[[ Recorded information open ]]
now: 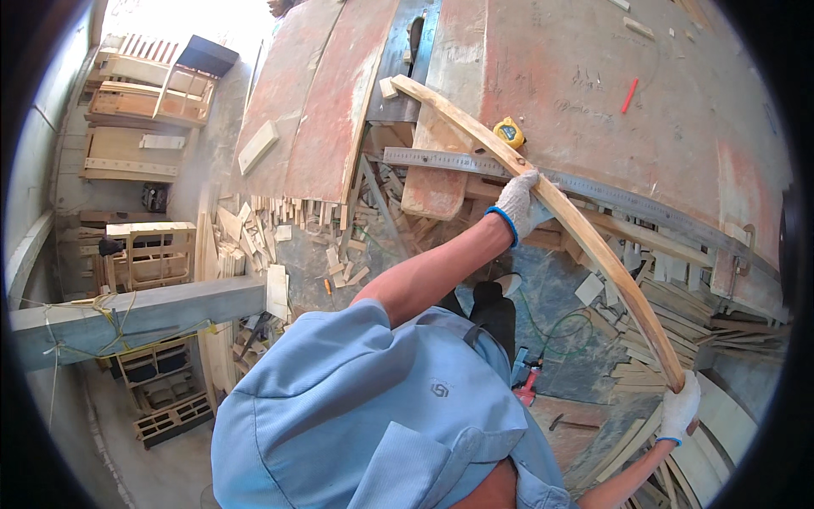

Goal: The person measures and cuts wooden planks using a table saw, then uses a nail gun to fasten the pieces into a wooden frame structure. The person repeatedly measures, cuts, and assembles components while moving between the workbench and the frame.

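The left hand (519,206), in a white knitted glove with a blue cuff, was curled snugly around a long curved wooden strip (587,234) partway along its length, with no slack showing between glove and wood. The right hand (681,409), gloved the same way, was closed around the strip near its lower end, though some of its fingers were hidden from view. Between the two hands the strip bowed outward, and beyond the left hand it ran up over the worn, reddish worktable (585,51). I could not tell whether its upper end rested on the surface; that end lay near a small wooden block (388,88) and a metal strip (397,42) set into the tabletop.

A yellow tape measure (509,132) sat just beside the wooden strip, and a long metal ruler (424,159) passed beneath it close to the left hand. Farther across the table lay a thin red stick (629,95), and toward the other side a pale wood piece (258,147).

Below the table edge, offcuts (248,231) were heaped on the floor, and a red tool (527,388) lay near a green hose (555,348). Well off to the left stood wooden frames (153,254), near a grey beam (178,312) wrapped with yellow cord (114,321)
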### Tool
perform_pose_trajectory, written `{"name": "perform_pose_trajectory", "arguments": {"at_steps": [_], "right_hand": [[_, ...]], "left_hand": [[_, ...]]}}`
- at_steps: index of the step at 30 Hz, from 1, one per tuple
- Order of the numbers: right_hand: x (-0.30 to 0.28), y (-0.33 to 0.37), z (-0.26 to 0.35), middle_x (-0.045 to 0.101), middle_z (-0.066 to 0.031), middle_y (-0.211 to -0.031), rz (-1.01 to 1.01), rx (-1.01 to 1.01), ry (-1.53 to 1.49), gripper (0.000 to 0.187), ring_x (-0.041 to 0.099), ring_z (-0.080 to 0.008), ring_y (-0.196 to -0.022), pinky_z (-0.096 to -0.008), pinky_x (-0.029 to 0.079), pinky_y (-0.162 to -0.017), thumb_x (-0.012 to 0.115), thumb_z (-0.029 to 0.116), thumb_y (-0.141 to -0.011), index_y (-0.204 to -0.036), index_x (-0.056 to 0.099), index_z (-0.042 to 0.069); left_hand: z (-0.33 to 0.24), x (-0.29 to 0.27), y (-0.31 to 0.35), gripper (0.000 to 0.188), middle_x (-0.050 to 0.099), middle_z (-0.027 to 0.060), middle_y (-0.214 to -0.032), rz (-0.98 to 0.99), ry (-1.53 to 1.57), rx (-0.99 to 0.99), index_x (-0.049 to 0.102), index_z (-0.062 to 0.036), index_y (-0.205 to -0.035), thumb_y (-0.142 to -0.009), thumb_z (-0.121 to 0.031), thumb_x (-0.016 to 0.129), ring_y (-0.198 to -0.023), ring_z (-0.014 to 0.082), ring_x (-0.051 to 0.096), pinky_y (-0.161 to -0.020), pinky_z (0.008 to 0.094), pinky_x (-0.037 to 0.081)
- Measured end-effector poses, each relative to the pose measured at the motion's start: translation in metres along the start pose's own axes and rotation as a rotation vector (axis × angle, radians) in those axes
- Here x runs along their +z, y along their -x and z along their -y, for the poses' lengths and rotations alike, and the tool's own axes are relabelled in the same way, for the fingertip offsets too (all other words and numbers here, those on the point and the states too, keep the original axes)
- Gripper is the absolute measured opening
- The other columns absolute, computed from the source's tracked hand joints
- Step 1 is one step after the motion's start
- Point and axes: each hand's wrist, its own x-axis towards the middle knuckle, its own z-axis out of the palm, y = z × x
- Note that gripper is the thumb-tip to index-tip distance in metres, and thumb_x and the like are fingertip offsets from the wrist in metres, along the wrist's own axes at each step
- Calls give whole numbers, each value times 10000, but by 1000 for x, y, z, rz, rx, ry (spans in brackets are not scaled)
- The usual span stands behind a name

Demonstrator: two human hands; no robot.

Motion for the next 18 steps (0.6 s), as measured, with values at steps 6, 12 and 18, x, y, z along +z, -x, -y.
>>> {"name": "perform_pose_trajectory", "arguments": {"at_steps": [6,12,18], "right_hand": [[-5,29,29,624,-237,-905,16,8,-33,318,601,-470,-930,-509,472,-801,710,-15,-666,-962,598,2],[0,99,100,642,-242,-897,34,87,1,305,629,-462,-921,-488,496,-802,705,-6,-698,-993,630,7],[35,221,167,608,-248,-794,-66,182,-8,230,609,-492,-824,-517,493,-729,708,4,-689,-881,584,-17]], "left_hand": [[-17,-18,18,295,545,256,-1203,34,-80,21,412,-44,-1251,-1035,-215,518,-1128,428,604,-1023,642,502],[-59,-44,47,238,560,221,-1164,78,-147,-5,456,-35,-1174,-1011,-184,542,-1128,403,609,-1035,621,501],[-90,-83,96,223,606,210,-1149,154,-238,-134,475,-65,-1163,-1017,-218,545,-1095,396,634,-1016,612,501]]}}
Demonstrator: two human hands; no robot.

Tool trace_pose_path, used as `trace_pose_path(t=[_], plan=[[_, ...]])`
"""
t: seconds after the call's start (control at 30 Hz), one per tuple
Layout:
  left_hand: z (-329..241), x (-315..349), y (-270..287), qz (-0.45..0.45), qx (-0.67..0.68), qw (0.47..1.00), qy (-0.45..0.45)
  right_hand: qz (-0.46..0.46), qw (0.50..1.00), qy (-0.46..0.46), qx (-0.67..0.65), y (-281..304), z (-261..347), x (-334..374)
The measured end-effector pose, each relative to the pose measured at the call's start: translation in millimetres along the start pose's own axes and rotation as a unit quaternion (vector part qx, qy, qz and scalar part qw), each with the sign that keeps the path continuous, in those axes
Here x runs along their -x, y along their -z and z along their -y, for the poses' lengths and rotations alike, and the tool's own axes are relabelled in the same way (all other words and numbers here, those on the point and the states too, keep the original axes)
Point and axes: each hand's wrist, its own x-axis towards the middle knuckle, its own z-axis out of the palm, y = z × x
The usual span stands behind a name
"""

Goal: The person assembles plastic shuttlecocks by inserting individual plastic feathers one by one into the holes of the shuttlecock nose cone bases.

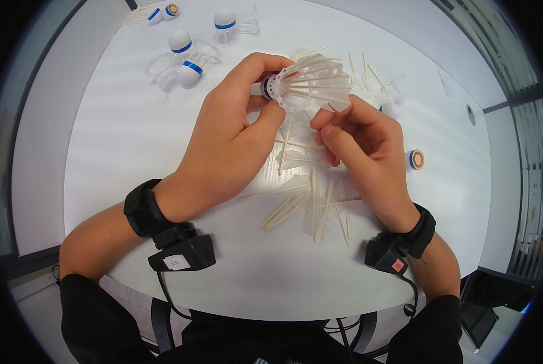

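Wears black straps (143,209) on both wrists, closest in. Next up, has loose feathers (312,200) scattered on the white counter (295,285). And above these, pinches a feathered shuttlecock (320,85) near its base, between thumb and fingers of the left hand (229,130)! Curls the right hand (368,139) at the skirt's rim, cannot tell about any pinch. Far back at left, has blue-banded heads (179,41) with clear plastic skirts.
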Motion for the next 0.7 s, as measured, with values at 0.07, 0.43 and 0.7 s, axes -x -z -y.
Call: trace_pose_path(t=[0.07, 0.43, 0.7], plan=[[0.7, 0.0, -0.2, 0.001, 0.002, 1.0, 0.0, 0.0, 1.0, 0.001, -0.003, -0.4, 0.4, 0.2], [-2.5, 1.1, -0.2, 0.013, 0.004, 0.999, 0.03, -0.008, 1.0, -0.006, 0.018, -0.5, -0.9, 1.2], [-2.3, 2.1, 0.1, 0.009, 0.003, 1.0, 0.008, -0.002, 1.0, 0.0, 0.019, -1.6, 0.5, 1.5]])
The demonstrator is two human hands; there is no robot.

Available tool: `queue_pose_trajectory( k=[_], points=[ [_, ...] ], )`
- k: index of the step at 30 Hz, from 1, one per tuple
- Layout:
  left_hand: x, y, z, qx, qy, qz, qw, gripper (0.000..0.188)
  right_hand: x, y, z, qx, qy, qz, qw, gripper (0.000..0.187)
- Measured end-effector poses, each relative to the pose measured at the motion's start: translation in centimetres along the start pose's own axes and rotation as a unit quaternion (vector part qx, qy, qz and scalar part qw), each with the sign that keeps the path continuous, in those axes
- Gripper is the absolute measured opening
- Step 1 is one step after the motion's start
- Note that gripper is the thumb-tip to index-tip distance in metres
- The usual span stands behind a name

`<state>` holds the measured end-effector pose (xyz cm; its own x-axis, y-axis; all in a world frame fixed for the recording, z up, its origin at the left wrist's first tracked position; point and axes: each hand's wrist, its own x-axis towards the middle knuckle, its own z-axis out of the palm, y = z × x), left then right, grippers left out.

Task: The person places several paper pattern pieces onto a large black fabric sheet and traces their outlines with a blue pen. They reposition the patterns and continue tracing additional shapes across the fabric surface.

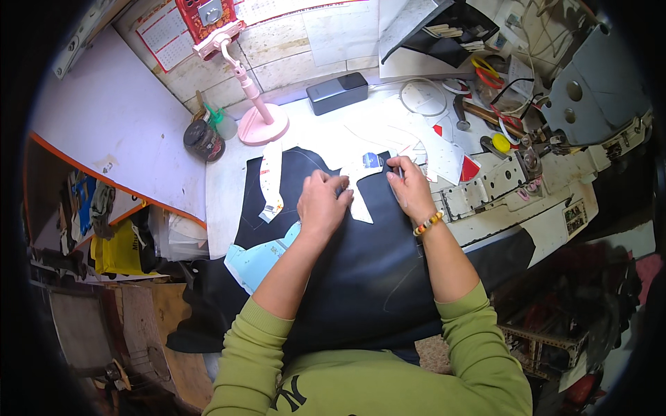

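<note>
From my remote feed I see a black sheet [368,277], left hand [322,201] over its far half, fingers curled, can't tell if gripping, right hand [413,191] at its far right, fingertips near thumb, grip unclear, white template [355,172] along its far edge, light-blue template [255,261] on its left.

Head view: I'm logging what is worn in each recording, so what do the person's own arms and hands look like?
Both green sleeves have ribbed cuffs and end well short of the wrists. The left hand and right hand wear no gloves. A beaded bracelet, mostly yellow with darker beads, circles the right wrist.
</note>
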<state>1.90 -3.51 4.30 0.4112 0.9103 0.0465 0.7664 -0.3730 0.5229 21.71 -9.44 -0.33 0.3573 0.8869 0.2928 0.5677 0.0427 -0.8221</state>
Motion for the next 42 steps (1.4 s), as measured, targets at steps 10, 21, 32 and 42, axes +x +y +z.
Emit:
queue_pose_trajectory(
  k=[10, 21, 32, 42],
  points=[
    [1.0, -1.5, 2.9, 0.001, 0.03, 0.039, 0.999, 0.069, 0.4, 0.8, 0.4, 0.0, -0.003, -0.014, 1.0, 0.026],
    [3.5, 1.0, 1.9, 0.015, -0.033, 0.011, 0.999, 0.058, 0.3, 0.4, 0.5, 0.045, -0.041, 0.022, 0.998, 0.038],
    [4.2, 2.3, -2.1, -0.229, 0.159, 0.118, 0.953, 0.022, 0.0, 0.5, 0.3, 0.108, 0.047, 0.084, 0.99, 0.049],
    [-1.6, -2.1, 1.5, 0.104, 0.177, 0.373, 0.905, 0.013, -0.4, 0.7, 0.8, 0.1, 0.029, 0.039, 0.994, 0.028]
  ],
)
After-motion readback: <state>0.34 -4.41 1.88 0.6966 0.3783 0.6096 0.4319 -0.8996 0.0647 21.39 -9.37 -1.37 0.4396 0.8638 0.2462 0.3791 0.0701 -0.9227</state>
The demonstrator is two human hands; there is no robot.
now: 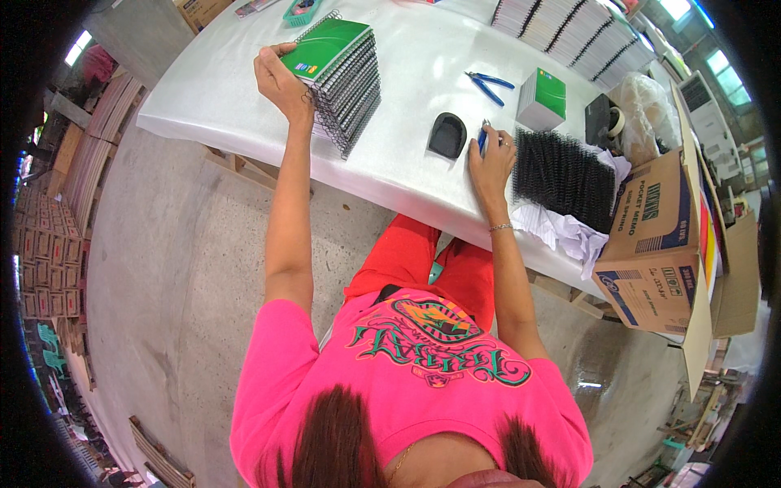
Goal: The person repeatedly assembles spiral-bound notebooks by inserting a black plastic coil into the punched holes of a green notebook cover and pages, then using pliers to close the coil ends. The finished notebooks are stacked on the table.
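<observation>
Left fingers (285,48) touch glossy spiral notebooks (335,50), grip unclear; right fingers (505,141) enclose blue tool (483,140).

Head view: from the left fisheye camera of a head-worn pair, we look steeply down and forward. Close to us, the pink T-shirt (285,366) fills the foreground; farther off, in the upper half, we have the left hand (282,79) and right hand (493,165). Beyond both hands the white table (415,73) runs on. Nearer and leftward of the left hand, the wide field takes in concrete floor (203,260).
</observation>
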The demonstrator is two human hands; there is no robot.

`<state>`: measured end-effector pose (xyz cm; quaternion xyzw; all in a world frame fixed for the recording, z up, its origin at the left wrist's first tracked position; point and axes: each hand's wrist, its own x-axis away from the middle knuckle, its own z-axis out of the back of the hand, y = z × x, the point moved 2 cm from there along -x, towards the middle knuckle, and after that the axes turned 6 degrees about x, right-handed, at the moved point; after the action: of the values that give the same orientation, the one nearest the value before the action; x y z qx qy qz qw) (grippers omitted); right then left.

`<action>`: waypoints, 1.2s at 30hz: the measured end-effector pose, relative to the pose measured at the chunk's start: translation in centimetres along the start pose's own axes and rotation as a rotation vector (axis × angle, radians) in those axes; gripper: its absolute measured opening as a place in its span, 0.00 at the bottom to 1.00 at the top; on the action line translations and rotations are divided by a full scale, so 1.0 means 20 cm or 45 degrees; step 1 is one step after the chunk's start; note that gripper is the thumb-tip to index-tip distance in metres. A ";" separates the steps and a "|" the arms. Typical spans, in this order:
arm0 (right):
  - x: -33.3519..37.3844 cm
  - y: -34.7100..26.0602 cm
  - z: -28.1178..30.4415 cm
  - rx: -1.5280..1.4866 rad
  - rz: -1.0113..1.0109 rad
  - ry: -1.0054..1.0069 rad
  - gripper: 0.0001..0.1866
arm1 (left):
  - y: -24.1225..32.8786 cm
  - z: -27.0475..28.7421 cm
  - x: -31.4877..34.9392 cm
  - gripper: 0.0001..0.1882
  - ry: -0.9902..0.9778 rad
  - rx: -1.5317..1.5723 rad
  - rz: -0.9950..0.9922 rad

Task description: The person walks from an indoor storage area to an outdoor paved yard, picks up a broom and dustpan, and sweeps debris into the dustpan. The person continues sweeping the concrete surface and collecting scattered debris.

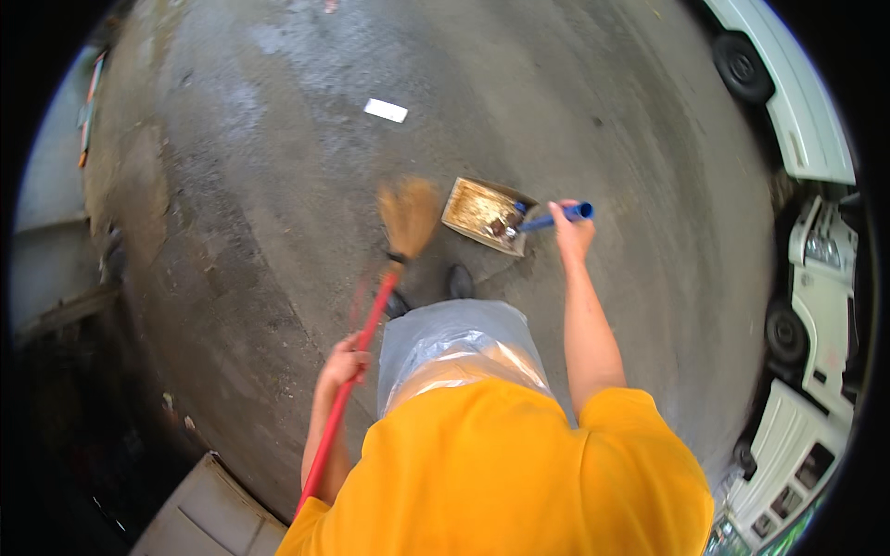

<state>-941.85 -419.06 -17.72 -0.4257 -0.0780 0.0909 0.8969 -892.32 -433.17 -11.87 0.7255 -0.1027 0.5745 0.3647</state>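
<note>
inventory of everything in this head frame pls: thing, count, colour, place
Broom: one, straw and red, slanting left of centre
Box-shaped pan: one, golden-tan inside, centre
Blue handle: one, blue, at pan's right end
Debris: count unclear, dark and shiny, in pan
Flat rectangle: one, white, on ground beyond broom
Vehicles: at least two, whitish, right edge
Strip: one, orange and white, upper left edge
Panelled object: one, grey, bottom left
Shoes: two, dark, below pan
Apron: one, translucent, below shoes
Shirt: one, yellow-orange, bottom centre
Left hand: one, bare, on broom
Right hand: one, bare, on blue handle
</note>
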 end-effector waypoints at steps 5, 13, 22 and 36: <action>-0.14 -0.04 -0.01 -0.355 -0.219 0.190 0.09 | 0.03 -0.12 0.16 0.38 -0.100 0.006 0.020; -0.46 -0.38 -0.05 -0.349 -0.429 0.275 0.14 | 0.57 0.41 0.44 0.36 0.305 0.420 -0.333; -0.68 -0.72 -0.83 -0.318 -0.242 0.263 0.10 | 1.45 1.16 -0.73 0.35 0.094 0.678 -0.359; -0.79 -1.00 -1.22 -0.053 -0.203 0.231 0.14 | 1.82 1.17 -0.02 0.38 0.075 -0.010 -0.154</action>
<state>-949.93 -453.31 -18.40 -0.4430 -0.0320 -0.0211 0.8957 -895.30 -474.34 1.06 0.7118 -0.0502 0.5721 0.4043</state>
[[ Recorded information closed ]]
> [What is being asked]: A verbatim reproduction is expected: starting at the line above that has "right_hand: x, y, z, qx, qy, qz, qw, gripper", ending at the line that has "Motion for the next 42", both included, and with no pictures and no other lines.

> [Solution to this exercise]:
  right_hand: x, y, z, qx, qy, qz, qw, gripper (0.000..0.187)
- Measured end-effector poses, each relative to the pose measured at the motion's start: translation in centimetres along the start pose's own axes and rotation as a unit quaternion (vector part qx, qy, qz and scalar part qw), each with the sign that keeps the path continuous, in those axes
- Gripper is the absolute measured opening
- Step 1 is one step after the motion's start
- Note that gripper is the thumb-tip to index-tip distance in metres
- The usual span stands behind a name

`<state>` holds the measured end-effector pose (xyz cm; its own x-axis, y-axis; all in a world frame fixed for the recording, z up, its origin at the left wrist's first tracked position; point and axes: each hand's wrist, its own x-axis towards the middle knuckle, its own z-axis out of the palm, y = z × x), left then right, grippers left out.

Task: The person places several paper pattern pieces onto a large black fabric sheet and traces their outlines with a blue pen. They reposition the patterns and continue tracing additional shapes across the fabric surface.


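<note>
From my remote feed I see a black sheet [368,277], left hand [322,201] over its far half, fingers curled, can't tell if gripping, right hand [413,191] at its far right, fingertips near thumb, grip unclear, white template [355,172] along its far edge, light-blue template [255,261] on its left.

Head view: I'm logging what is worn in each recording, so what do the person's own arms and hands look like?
Both green sleeves have ribbed cuffs and end well short of the wrists. The left hand and right hand wear no gloves. A beaded bracelet, mostly yellow with darker beads, circles the right wrist.
</note>
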<state>1.90 -3.51 4.30 0.4112 0.9103 0.0465 0.7664 -0.3730 0.5229 21.71 -9.44 -0.33 0.3573 0.8869 0.2928 0.5677 0.0427 -0.8221</state>
Motion for the next 42 steps (1.4 s), as measured, targets at steps 10, 21, 32 and 42, axes +x +y +z.

The output is complete, and nothing more is needed.